COVID-related legislation drove a lot of tax changes for 2020 and President-elect Joe Biden has proposed many tax changes for 2021. With tax laws already very complicated it can be easy to make mistakes or miss things.

Wolters Kluwer Tax and Accounting has worked with their tax experts, including principal federal tax analyst Mark Luscombe, JD, LL.M, CPA, to offer a list of resolutions taxpayers can use to get ahead of taxes in 2021:

  1. Organize your tax documents. It is very helpful to collect and organize important tax documents throughout the year so that nothing is overlooked. And keep those organized documents in a safe place as part of your disaster preparedness plan. This year there are also some new documents that may be required related to COVID and those economic stimulus payments.
  2. Maximize your tax-favored retirement plan contributions. Maximizing your contributions helps grow your retirement fund, it can entitle you to employer matching, and it may help reduce your taxes.
  3. Start or update an estate or incapacity plan. Even if you are under the federal estate tax exemption limit, that limit could drop in the future, there may be state estate taxes to try to avoid, and you can direct your money where you want it to go.
  4. Update your W-4 Form. The IRS revised the W-4 form in 2019 to make it easier to calculate the correct withholding, but many employees have not yet completed the revised form.
  5. Pay close attention to foreign accounts and cryptocurrency transactions. The IRS asks questions about these on the tax return and increasingly has access to third party information to determine if you are disclosing your income properly.
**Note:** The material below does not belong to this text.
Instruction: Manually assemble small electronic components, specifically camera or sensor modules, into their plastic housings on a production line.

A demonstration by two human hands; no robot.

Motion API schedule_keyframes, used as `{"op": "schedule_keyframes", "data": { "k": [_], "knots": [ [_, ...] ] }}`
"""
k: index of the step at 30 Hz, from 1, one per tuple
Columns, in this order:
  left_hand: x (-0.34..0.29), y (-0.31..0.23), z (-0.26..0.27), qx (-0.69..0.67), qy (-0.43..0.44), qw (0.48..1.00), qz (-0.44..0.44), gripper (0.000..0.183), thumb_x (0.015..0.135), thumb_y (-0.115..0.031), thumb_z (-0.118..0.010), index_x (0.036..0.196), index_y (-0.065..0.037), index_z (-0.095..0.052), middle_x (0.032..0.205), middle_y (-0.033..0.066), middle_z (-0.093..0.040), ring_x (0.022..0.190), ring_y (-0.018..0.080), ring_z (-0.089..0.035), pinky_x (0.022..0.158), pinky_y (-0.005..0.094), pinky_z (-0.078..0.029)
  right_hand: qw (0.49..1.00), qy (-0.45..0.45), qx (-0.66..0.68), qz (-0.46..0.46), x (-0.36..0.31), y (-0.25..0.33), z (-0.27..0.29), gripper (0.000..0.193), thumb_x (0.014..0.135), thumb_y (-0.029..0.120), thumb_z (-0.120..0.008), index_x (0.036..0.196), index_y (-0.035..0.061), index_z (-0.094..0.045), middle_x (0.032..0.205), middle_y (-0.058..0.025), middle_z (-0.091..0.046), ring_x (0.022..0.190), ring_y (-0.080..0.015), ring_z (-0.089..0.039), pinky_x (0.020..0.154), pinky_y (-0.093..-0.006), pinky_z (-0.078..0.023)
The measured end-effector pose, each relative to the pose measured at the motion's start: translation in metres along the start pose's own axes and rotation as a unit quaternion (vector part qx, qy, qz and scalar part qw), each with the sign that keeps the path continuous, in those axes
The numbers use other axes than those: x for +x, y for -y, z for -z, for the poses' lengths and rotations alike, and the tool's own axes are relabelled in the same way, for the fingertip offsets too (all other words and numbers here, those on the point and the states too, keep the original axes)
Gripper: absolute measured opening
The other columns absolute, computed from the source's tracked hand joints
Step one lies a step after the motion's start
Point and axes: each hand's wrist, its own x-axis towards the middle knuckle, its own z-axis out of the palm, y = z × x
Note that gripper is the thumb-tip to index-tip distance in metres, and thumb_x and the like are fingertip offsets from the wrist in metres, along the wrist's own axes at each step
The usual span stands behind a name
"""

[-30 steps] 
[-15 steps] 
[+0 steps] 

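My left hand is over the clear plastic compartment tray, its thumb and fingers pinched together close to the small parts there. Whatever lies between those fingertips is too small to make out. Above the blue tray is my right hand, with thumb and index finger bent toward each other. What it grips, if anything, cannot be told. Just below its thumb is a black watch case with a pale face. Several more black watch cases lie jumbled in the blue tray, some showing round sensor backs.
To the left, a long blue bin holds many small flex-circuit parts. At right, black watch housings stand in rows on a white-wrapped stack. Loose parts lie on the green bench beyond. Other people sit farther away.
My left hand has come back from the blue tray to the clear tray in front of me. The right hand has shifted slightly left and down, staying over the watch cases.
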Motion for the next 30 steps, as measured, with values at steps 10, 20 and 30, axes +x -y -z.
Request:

  6. Look at amending prior years’ tax returns. Recent retroactive tax legislation has provided a lot of potential tax benefit to amending prior years’ tax returns, including the Kiddie Tax, disaster losses, mortgage debt forgiveness, mortgage insurance premiums, energy-efficient home repairs, and, for businesses, net operating loss carrybacks.
  7. Be a better steward of your financial assets. Always look for income-increasing or tax-saving opportunities such as refinancing a mortgage at a lower interest rate, reallocating investments for higher returns with taxes in mind, or considering Roth IRA contributions or conversions.
  8. Consider hiring a professional tax expert to help with your taxes. Taxes are very complicated, and experts can help you identify ways to reduce taxes that you may have overlooked.